When compared with Clause 42, by which the Selective Employment Tax is introduced, and with the acres and pages and lines of print which have appeared a bout the Selective Employment Tax, the Clause dealing with the regulator strikes one as a very modest and moderate and brief set of words, but we should remind ourselves that the significance of this Clause is akin to that of the rudder of a ship and that although it may be submerged in the rest of the Bill it is of enormous significance and importance.
I draw attention to the fact that at 10 per cent. the regulator is capable of regulating the volume of returns from Customs and Excise, about £3,440 million a year, and represents a power of regulation of resources and demand of about £340 million per annum, substantially more than the total amount of the Selective Employment Tax can raise even in the exceptional circumstances of this year. The Chancellor estimates that this year he will get £315 million from it and in a normal year £240 million. So we are putting into the hands of the Chancellor an instrument of taxation of a great deal more than the full Selective Employment Tax and it is not a small item which we are considering.

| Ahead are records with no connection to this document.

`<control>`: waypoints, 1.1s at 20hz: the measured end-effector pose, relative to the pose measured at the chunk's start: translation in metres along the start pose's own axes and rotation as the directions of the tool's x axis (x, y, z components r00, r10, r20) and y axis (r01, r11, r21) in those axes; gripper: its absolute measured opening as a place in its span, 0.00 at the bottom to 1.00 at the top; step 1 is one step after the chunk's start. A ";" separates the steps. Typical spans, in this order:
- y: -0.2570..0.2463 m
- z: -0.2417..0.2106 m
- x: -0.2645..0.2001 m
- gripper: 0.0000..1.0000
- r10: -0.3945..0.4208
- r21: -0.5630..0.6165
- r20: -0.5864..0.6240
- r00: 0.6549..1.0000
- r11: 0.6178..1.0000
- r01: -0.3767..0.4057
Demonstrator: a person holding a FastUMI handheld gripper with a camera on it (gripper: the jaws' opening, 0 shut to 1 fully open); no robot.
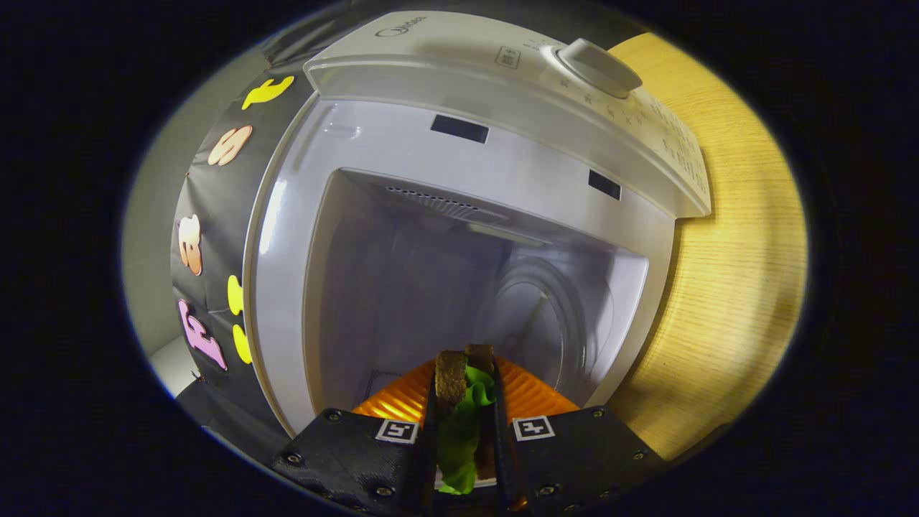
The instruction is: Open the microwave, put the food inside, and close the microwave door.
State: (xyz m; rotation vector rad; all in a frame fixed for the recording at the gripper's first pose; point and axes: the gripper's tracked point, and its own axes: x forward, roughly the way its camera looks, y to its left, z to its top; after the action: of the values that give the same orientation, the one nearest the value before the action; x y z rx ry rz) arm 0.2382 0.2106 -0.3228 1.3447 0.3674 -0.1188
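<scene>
While clamped between the fingers [465, 416], a sandwich [459, 402] of brown bread with green lettuce is held at the open microwave [459, 215], above an orange ridged plate [531, 395]. Inside the white cavity, a glass turntable [546, 316] is seen beyond. A wooden tabletop [732, 287] carries the microwave; its knob [599, 68] is visible.

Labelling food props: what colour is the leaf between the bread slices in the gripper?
Bright green: the leaf shows best in the gripper view, between brown bread slices.
</scene>
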 end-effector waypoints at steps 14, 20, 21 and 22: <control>-0.028 0.008 0.009 0.48 -0.122 -0.106 0.040 0.992 0.986 0.125; -0.026 0.027 -0.011 0.96 -0.146 -0.243 0.075 0.986 0.957 0.160; -0.025 0.030 -0.017 0.96 -0.148 -0.256 0.076 0.986 0.953 0.163; -0.024 0.033 -0.022 0.96 -0.153 -0.264 0.074 0.986 0.950 0.167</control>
State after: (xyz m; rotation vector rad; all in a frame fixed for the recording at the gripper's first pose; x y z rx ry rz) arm 0.2170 0.1710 -0.3318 1.0393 0.4319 -0.2308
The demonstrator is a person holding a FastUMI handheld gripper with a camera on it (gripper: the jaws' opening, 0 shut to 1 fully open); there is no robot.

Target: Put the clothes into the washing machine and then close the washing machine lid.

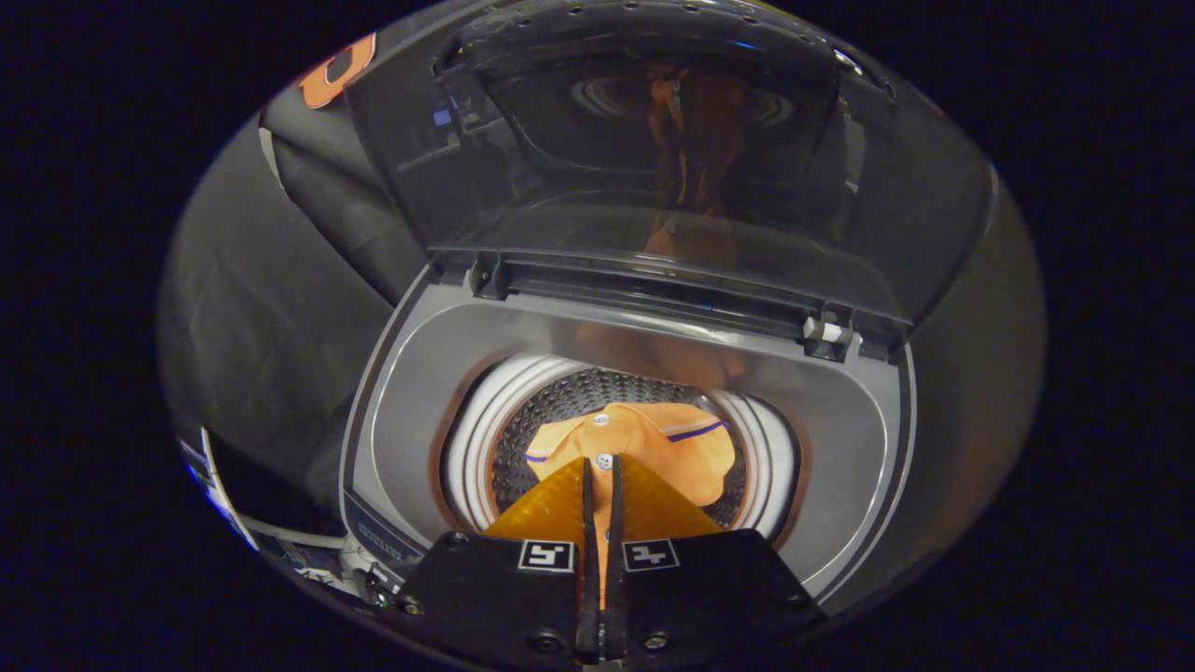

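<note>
Your gripper (600, 464) hangs over the open washing machine (868, 420), pointing down into its drum (569, 397). The two fingers (551, 509) are drawn almost together, with only a thin slit between them, and a strip of the orange shirt (644, 439) shows in that slit; they seem to be pinching the fabric near a white button, though the contact itself is hard to make out. The shirt, orange with thin purple stripes at the collar and sleeve, spreads just beyond your fingertips, inside the mouth of the drum and above its perforated wall. The lid (653, 159) stands raised at the far side of the machine, hinged behind the opening, and its dark clear panel carries a faint orange reflection.
</note>
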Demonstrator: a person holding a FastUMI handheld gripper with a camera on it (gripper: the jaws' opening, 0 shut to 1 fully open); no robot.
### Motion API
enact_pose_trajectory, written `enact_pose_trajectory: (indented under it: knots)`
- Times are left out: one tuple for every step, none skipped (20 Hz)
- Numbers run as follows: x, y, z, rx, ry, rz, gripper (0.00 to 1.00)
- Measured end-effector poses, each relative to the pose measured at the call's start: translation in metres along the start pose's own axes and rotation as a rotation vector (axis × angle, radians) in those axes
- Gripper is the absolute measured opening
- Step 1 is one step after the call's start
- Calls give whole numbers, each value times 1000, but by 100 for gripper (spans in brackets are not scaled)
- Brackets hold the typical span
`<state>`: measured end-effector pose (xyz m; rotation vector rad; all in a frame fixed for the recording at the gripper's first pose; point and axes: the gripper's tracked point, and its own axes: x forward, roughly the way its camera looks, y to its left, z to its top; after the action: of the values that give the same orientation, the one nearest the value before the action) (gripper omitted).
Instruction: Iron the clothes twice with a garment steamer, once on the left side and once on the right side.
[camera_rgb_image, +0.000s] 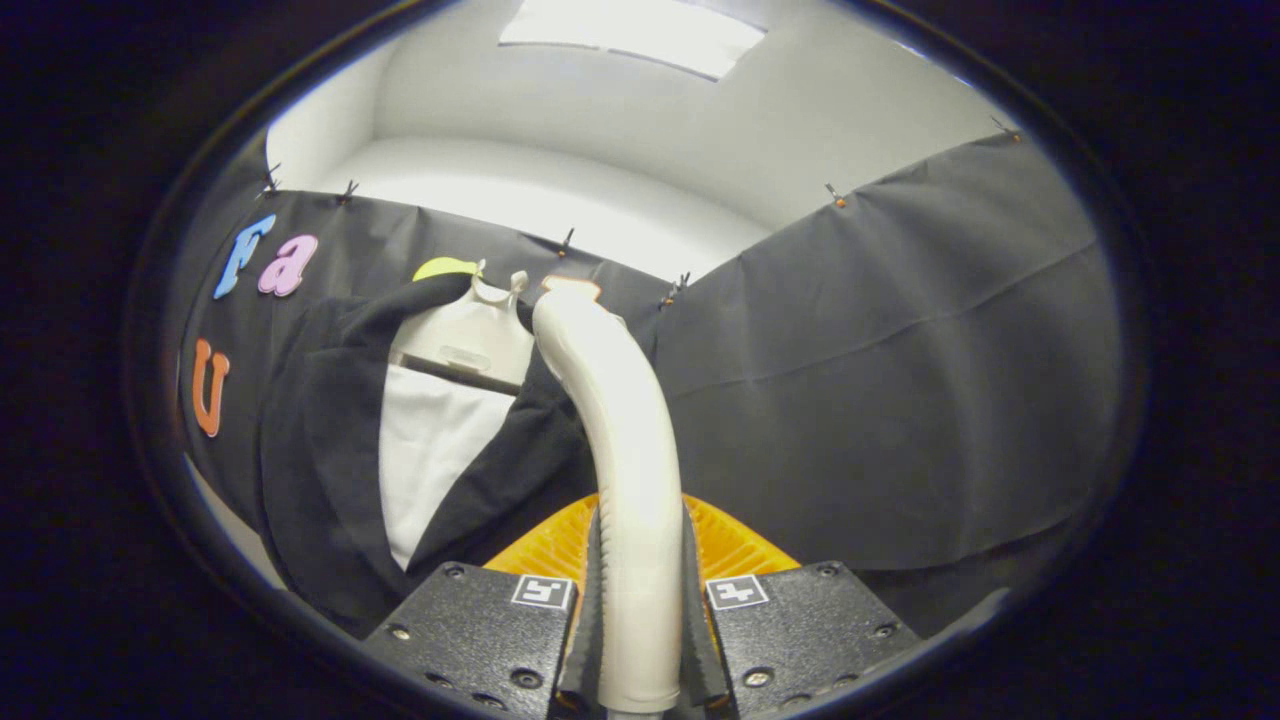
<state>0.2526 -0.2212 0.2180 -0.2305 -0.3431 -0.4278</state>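
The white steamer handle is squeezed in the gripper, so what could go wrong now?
1. The curved white steamer handle sits between smooth pads of the gripper; it might twist or slip.
2. Its head reaches only the black jacket's collar, so a pass could miss the lower cloth.

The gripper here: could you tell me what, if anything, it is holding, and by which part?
The gripper is shut on the garment steamer, both fingers pressing on the lower part of its curved handle; its head reaches up towards the hanging black jacket.

Bright overhead glare, fisheye-warped edges
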Motion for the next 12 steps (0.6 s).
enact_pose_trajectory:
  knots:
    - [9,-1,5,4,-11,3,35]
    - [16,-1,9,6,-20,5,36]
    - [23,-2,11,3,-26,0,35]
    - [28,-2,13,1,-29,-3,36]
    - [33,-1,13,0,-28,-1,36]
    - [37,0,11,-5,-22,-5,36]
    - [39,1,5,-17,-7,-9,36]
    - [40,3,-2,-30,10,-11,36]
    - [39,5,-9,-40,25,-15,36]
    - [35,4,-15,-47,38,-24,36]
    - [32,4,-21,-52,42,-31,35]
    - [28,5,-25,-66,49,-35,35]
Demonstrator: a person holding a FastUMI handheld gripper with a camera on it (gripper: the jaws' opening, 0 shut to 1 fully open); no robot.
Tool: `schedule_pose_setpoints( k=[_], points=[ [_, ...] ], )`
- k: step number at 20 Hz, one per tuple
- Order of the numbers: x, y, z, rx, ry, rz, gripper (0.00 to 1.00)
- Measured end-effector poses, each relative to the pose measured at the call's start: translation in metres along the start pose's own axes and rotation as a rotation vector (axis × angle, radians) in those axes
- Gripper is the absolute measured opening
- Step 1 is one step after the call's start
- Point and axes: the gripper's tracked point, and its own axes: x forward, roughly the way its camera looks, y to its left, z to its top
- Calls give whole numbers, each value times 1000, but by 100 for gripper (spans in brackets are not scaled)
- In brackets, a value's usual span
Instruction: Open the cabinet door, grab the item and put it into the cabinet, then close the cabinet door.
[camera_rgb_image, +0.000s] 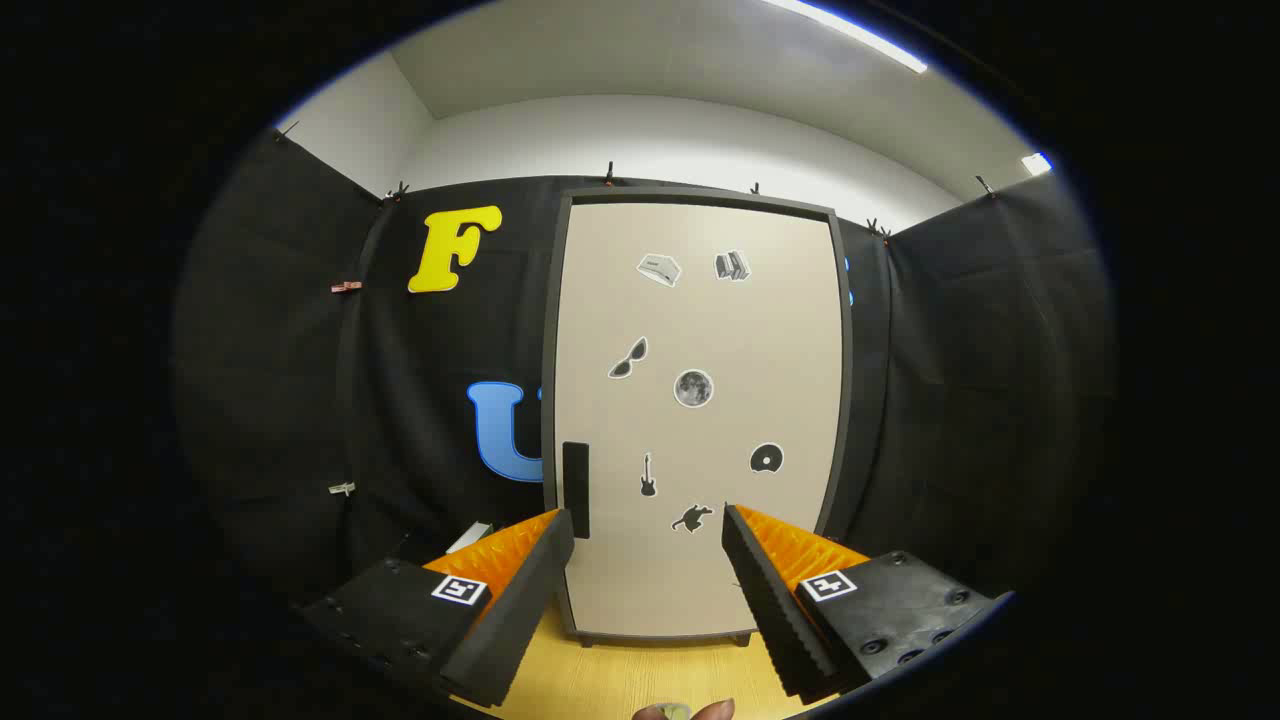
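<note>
A tall beige cabinet (700, 410) with a dark frame stands on the wooden table just beyond my fingers. Its door is closed and carries several small stickers. A black vertical handle (575, 488) sits low on the door's left side, close above my left fingertip (553, 545). My gripper (648, 530) is open, its orange-and-black fingers spread wide with nothing between them, pointing at the lower part of the door. A small rounded item (683, 711), partly cut off, lies on the table below and between the fingers.
Yellow wooden tabletop (650, 675) runs under the cabinet. Black cloth walls close in the booth on both sides and behind. A small white object (470, 537) lies behind the left finger, left of the cabinet.
</note>
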Motion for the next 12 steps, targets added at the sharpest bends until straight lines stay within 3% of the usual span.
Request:
schedule_pose_setpoints(
  k=[12],
  points=[
    [-5, 6, 6, -10, -15, 4, 97]
  ],
)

Looking at the course of events even since the Budget judgment, it seems that we are likely to have to make use of the regulator. The basis upon which I suggest that is the very disturbing signs which have come into the economy since the Budget judgment. It must have been depressing for the Chancellor—it certainly was depressing for the whole country-to see the latest figures for the visible trade returns for last month's, even the three months' comparison, which gives a slightly more balanced view. The visible trade gap widened from £16 million in December 1965 to February 1966 to £24 million in the March-to-May quarter of this year, a substantial increase. If this is the trend of the gap, even in the circumstances before the surcharge is removed, that is to say, while overseas exporters and our importers are holding back in anticipation, the implications are very serious.
I want to consider whether, in the light of the surcharge coming off and the trade gap widening uncomfortably, the Chancellor has his judgment right in terms of the amount that he expects to take out of the economy, especially in respect of the Selective Employment Tax. I wish to refer to a figure which the Chancellor gave at the end of his Budget. He said that he expected the yield on the Selective Employment Tax to be £315 million in the first year of operation in which part would be refunded late, and that it would be £240 million in a normal year. The Chancellor may have registered the point already that Professor Paish pointed out in a paper which was circulated not long ago that the outstanding refunds which will not come back straight away will remain part of the assets of employers which they are entitled to finance by borrowing; so the Chancellor is not taking out nearly as much as he suspects, particularly if he makes concessions in respect of credit restraint later on.
The net withdrawal in respect of the Selective Employment Tax at the rate of £240 million a year for a period of seven months, assuming that the balance which will come back can be considered as assets which employers are entitled to finance by borrowing, will be as little as £140 million, as distinct from the £315 million which he suggests. If businesses consider the refunds which they will ultimately get as assets which they can finance by borrowing, the addition to the right hon. Gentleman's Budget surplus is less than £315 million.
May I look for a moment at the way in which the millions which will fall upon the service industries will filter through to consumption, because that is obviously of great interest. The estimate which has been made is that the service industries will have to foot a bill of some £240 million altogether. The three trades which one might call the consumer trades—the distributive trades, catering and services of various kinds—will almost certainly pass on the extra impost put upon them by the Selective Employment Tax. That will take money out of consumption, and it will raise the cost of living and prices generally. But it should be borne in mind that certain services will not have an effect on consumption, but on investment and saving.
As my hon. Friend the Member for Oswestry (Mr. Biffen) pointed out, it will be an attack on investment and saving to some extent. It will affect banking, professional services and insurance, which will put up the cost of saving, and it will certainly reduce the incentive to invest. Part of the effect of the Selective Employment Tax will undoubtedly be an attack on investment and saving, whereas the total amount which will be taken out of consumption will be much less than the Chancellor suspects.
The Selective Employment Tax will raise less than the Chancellor thinks. It may well have the effect partially of not reducing consumption so much as reducing investment and saving. It will certainly not tackle the redistribution of labour, as Ministers have been trying to suggest to us. If it is really going to have the effect of redeploying labour, the buoyancy available to the revenue will be less than the figures which I have suggested. It will not do anything at all towards encouraging the more economic use of manpower.
I fear that we shall have to use the regulator, and it is worth reflecting that, despite all their ballyhoo and propaganda, in this year of economic crisis to the nation, the Government will have to fall back on the highly intelligent instrument that was introduced by my right hon. Friend the Member for Wirral (Mr. Selwyn Lloyd). It has a far greater potential for withdrawing money from the economy than the Selective Employment Tax, which is easier to discuss in legislative terms than to operate.